*INSTRUCTIONS TO FOLLOW:* Could you return only the lines that run from the line with "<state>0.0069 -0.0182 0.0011" through the final line of the data, exactly as they stand?

*DATA EXTRACT:*

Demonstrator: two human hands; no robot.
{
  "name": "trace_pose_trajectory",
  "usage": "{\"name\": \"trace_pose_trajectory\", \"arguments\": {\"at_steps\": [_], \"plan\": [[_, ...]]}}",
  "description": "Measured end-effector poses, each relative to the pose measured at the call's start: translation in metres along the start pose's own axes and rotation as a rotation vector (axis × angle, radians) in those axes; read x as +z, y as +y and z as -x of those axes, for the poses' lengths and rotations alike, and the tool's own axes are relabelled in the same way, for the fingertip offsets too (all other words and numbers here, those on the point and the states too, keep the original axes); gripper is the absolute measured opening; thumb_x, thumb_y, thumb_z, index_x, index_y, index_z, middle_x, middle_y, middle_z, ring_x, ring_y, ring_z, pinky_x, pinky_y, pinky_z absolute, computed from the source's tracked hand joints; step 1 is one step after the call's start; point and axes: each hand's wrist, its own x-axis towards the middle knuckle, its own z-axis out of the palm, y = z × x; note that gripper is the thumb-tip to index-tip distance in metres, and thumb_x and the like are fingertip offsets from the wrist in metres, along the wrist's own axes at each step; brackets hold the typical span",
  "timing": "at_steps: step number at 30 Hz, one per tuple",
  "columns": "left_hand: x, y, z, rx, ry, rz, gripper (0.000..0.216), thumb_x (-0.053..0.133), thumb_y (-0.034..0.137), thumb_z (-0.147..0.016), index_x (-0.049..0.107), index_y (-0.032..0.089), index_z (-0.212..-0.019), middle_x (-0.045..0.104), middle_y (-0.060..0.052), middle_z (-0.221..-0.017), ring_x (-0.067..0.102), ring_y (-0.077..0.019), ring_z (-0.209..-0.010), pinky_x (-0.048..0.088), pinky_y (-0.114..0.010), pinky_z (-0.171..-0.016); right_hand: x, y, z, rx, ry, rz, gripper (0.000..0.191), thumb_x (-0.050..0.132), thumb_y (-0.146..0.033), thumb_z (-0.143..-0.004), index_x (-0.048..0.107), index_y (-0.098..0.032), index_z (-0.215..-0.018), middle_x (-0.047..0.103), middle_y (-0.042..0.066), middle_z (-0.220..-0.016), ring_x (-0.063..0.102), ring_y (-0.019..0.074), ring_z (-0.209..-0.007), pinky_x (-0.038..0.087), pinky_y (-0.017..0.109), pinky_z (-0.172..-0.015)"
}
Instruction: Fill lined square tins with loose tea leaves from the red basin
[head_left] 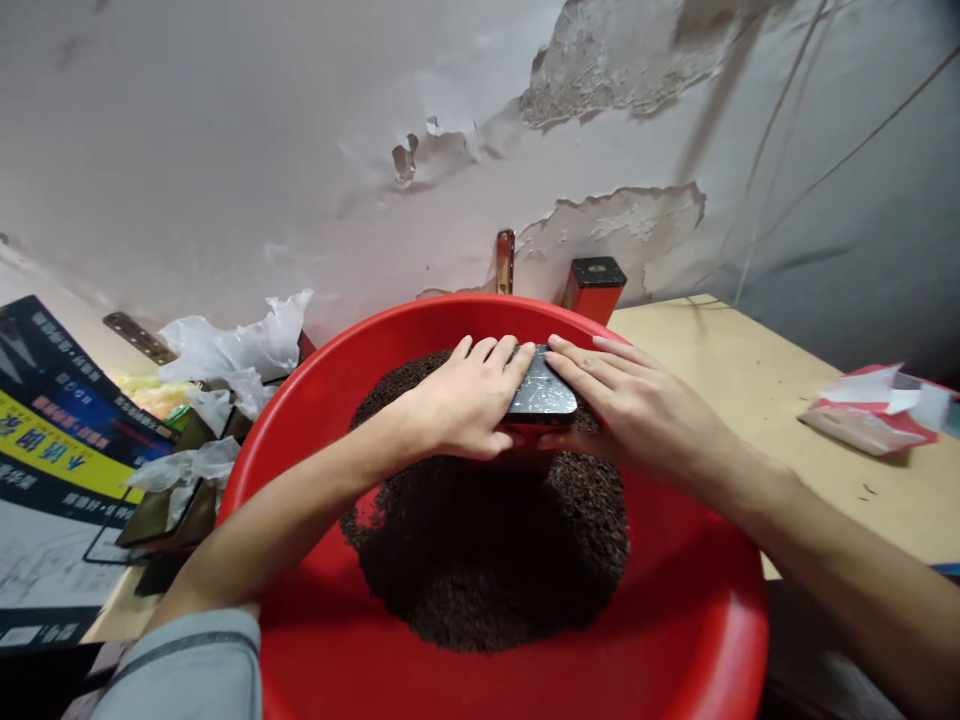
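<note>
A big red basin (675,640) fills the lower middle of the view and holds a heap of dark loose tea leaves (487,560). At the far side of the heap my left hand (465,400) and my right hand (637,410) both press on a dark flat lid (541,392) of a red tin that is mostly hidden under them. The fingers of both hands lie over the lid's top and my thumbs wrap under its near edge. My left sleeve is grey.
A second red tin with a dark lid (594,283) stands against the peeling wall behind the basin. White plastic bags (225,350) and printed boxes (52,430) crowd the left. A red and white packet (877,410) lies on the wooden table (750,370) at right.
</note>
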Motion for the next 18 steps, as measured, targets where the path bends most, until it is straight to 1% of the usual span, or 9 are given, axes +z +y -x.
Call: {"name": "trace_pose_trajectory", "arguments": {"at_steps": [6, 9, 12, 14, 15, 16, 17, 18], "plan": [[-0.002, 0.003, -0.020, 0.087, -0.058, 0.039, 0.097, 0.067, 0.049, -0.086, 0.026, 0.005, -0.162, 0.030, -0.028, -0.170, 0.033, -0.0422, -0.154, 0.022, -0.055, -0.127, 0.004, 0.004, 0.006, 0.000, -0.017, 0.023, 0.076, 0.071, -0.053, -0.093, 0.050, -0.018, -0.158, 0.056, 0.018, -0.154, 0.063, 0.0389, -0.133, 0.045, 0.062, -0.119], [0.000, 0.002, -0.023, 0.089, -0.031, 0.092, 0.098, 0.066, 0.052, -0.086, 0.026, 0.005, -0.163, 0.026, -0.027, -0.172, 0.030, -0.0418, -0.156, 0.020, -0.055, -0.127, 0.009, 0.003, 0.011, 0.030, 0.006, 0.037, 0.079, 0.072, -0.050, -0.093, 0.046, -0.015, -0.160, 0.054, 0.019, -0.155, 0.064, 0.0383, -0.132, 0.046, 0.060, -0.118], [0.001, -0.004, -0.024, 0.076, -0.027, 0.232, 0.101, 0.061, 0.057, -0.086, 0.022, 0.008, -0.165, 0.018, -0.024, -0.175, 0.022, -0.0411, -0.160, 0.017, -0.056, -0.128, 0.008, 0.003, 0.012, 0.036, -0.001, -0.011, 0.084, 0.073, -0.050, -0.092, 0.045, -0.011, -0.160, 0.051, 0.020, -0.158, 0.060, 0.0387, -0.137, 0.047, 0.058, -0.119], [0.003, -0.009, -0.026, 0.040, -0.039, 0.397, 0.095, 0.054, 0.058, -0.088, 0.022, 0.012, -0.166, 0.018, -0.020, -0.176, 0.020, -0.0398, -0.161, 0.016, -0.057, -0.129, 0.002, 0.005, 0.007, 0.048, -0.035, -0.085, 0.077, 0.068, -0.055, -0.094, 0.052, -0.011, -0.155, 0.053, 0.020, -0.157, 0.059, 0.0380, -0.138, 0.049, 0.056, -0.117], [0.005, -0.012, -0.027, 0.013, -0.022, 0.504, 0.091, 0.049, 0.056, -0.090, 0.022, 0.014, -0.166, 0.019, -0.017, -0.176, 0.021, -0.0386, -0.161, 0.016, -0.057, -0.129, -0.002, 0.006, 0.002, 0.071, -0.051, -0.124, 0.070, 0.063, -0.057, -0.096, 0.058, -0.012, -0.151, 0.057, 0.019, -0.154, 0.060, 0.0373, -0.137, 0.050, 0.056, -0.116], [0.009, -0.015, -0.028, -0.018, 0.033, 0.622, 0.085, 0.045, 0.052, -0.092, 0.022, 0.017, -0.167, 0.023, -0.015, -0.176, 0.023, -0.0370, -0.161, 0.018, -0.056, -0.129, -0.006, 0.006, -0.002, 0.106, -0.061, -0.160, 0.064, 0.059, -0.058, -0.098, 0.064, -0.014, -0.145, 0.062, 0.017, -0.149, 0.062, 0.0363, -0.135, 0.051, 0.056, -0.115], [0.013, -0.018, -0.028, -0.047, 0.127, 0.744, 0.080, 0.040, 0.048, -0.094, 0.023, 0.019, -0.167, 0.026, -0.013, -0.175, 0.025, -0.0349, -0.161, 0.020, -0.055, -0.129, -0.009, 0.006, -0.008, 0.148, -0.067, -0.196, 0.059, 0.056, -0.058, -0.100, 0.068, -0.017, -0.140, 0.066, 0.016, -0.145, 0.063, 0.0354, -0.133, 0.051, 0.056, -0.115], [0.018, -0.020, -0.028, -0.075, 0.248, 0.854, 0.076, 0.036, 0.044, -0.095, 0.024, 0.019, -0.166, 0.029, -0.012, -0.174, 0.027, -0.0327, -0.160, 0.023, -0.054, -0.129, -0.010, 0.005, -0.013, 0.192, -0.069, -0.232, 0.056, 0.055, -0.058, -0.100, 0.070, -0.019, -0.137, 0.068, 0.014, -0.142, 0.064, 0.0347, -0.132, 0.052, 0.056, -0.115]]}}
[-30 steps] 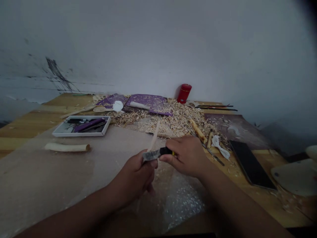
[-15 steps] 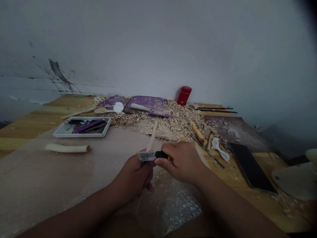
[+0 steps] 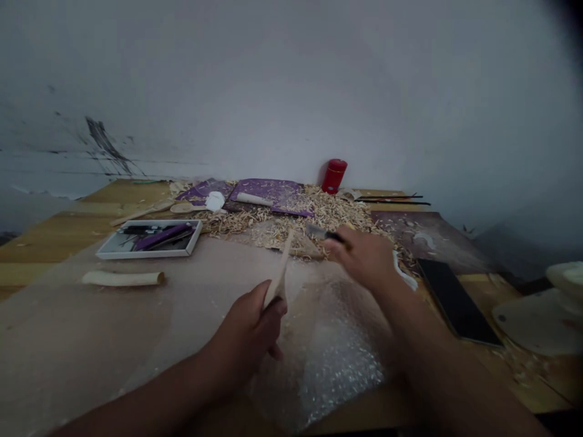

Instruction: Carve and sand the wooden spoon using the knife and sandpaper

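Observation:
My left hand (image 3: 255,334) is closed around the wide end of a pale wooden spoon (image 3: 281,270). The spoon's thin handle points up and away from me, and its bowl is partly hidden by my fingers. To the right and farther off, my right hand (image 3: 367,255) grips the dark handle of a knife (image 3: 321,233). The blade points left over the wood shavings (image 3: 337,209), slightly blurred and apart from the spoon. Under my hands lies clear plastic sheeting (image 3: 182,315).
A white tray (image 3: 104,250) of tools and a peeled stick (image 3: 122,278) lie at the left. Behind the shavings stands a red canister (image 3: 334,176) by the wall. A black phone-like slab (image 3: 460,302) lies at the right, with purple sheets (image 3: 268,188) at the back.
My right hand has moved the knife off the spoon, up and to the right. The spoon has lowered slightly in my left hand, showing more of its length.

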`<state>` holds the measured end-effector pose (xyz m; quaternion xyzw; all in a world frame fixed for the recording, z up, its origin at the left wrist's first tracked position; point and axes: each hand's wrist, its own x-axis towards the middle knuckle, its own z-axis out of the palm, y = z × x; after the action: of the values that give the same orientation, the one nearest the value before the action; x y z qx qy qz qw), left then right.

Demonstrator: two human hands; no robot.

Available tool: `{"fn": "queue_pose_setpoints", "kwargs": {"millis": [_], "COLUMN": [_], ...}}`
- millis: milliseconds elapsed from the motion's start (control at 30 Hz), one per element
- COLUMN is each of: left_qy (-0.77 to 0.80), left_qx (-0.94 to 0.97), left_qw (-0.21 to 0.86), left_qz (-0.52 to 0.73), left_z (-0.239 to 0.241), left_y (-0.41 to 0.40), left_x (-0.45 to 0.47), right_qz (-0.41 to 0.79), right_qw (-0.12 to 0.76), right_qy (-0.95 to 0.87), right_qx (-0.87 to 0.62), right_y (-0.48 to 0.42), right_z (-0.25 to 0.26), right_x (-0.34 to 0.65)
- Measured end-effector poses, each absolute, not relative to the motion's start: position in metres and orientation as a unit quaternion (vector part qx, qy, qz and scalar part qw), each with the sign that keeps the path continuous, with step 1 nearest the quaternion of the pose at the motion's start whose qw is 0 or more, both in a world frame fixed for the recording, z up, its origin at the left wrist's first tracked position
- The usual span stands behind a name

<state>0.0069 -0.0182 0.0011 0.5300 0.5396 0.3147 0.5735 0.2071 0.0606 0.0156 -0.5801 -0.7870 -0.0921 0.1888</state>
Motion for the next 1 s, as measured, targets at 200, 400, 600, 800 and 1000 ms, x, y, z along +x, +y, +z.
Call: {"fn": "queue_pose_setpoints", "kwargs": {"millis": [200,400,600,800,1000], "left_qy": [0.513,0.552,0.582,0.542,0.518], "left_qx": [0.488,0.540,0.598,0.528,0.480], "left_qw": [0.616,0.537,0.451,0.575,0.624], "left_qz": [0.344,0.340,0.317,0.313,0.334], "left_z": [0.001,-0.007,-0.008,0.005,0.005], "left_y": [-0.013,-0.008,-0.013,-0.018,-0.013], "left_x": [0.008,0.008,0.007,0.010,0.007], "right_qz": [-0.048,0.003,-0.039,-0.102,-0.022], "right_qw": [0.232,0.147,0.151,0.257,0.231], "right_qy": [-0.791,-0.898,-0.885,-0.757,-0.839], "right_qx": [-0.564,-0.416,-0.438,-0.592,-0.493], "right_y": [0.056,0.027,0.036,0.062,0.045], "right_z": [0.017,0.012,0.009,0.015,0.013], "right_x": [0.203,0.161,0.170,0.212,0.189]}}
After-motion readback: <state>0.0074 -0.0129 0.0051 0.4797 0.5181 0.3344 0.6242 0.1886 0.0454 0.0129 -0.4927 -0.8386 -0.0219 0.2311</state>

*SOLUTION TO THIS TASK:*
<state>0.0069 -0.0182 0.0011 0.5300 0.5396 0.3147 0.5735 0.2071 0.0606 0.0156 -0.5801 -0.7870 -0.0921 0.1888</state>
Motion for the next 1 s, as measured, targets at 200, 400, 600, 800 and 1000 ms, x, y, z along +x, +y, +z.
Call: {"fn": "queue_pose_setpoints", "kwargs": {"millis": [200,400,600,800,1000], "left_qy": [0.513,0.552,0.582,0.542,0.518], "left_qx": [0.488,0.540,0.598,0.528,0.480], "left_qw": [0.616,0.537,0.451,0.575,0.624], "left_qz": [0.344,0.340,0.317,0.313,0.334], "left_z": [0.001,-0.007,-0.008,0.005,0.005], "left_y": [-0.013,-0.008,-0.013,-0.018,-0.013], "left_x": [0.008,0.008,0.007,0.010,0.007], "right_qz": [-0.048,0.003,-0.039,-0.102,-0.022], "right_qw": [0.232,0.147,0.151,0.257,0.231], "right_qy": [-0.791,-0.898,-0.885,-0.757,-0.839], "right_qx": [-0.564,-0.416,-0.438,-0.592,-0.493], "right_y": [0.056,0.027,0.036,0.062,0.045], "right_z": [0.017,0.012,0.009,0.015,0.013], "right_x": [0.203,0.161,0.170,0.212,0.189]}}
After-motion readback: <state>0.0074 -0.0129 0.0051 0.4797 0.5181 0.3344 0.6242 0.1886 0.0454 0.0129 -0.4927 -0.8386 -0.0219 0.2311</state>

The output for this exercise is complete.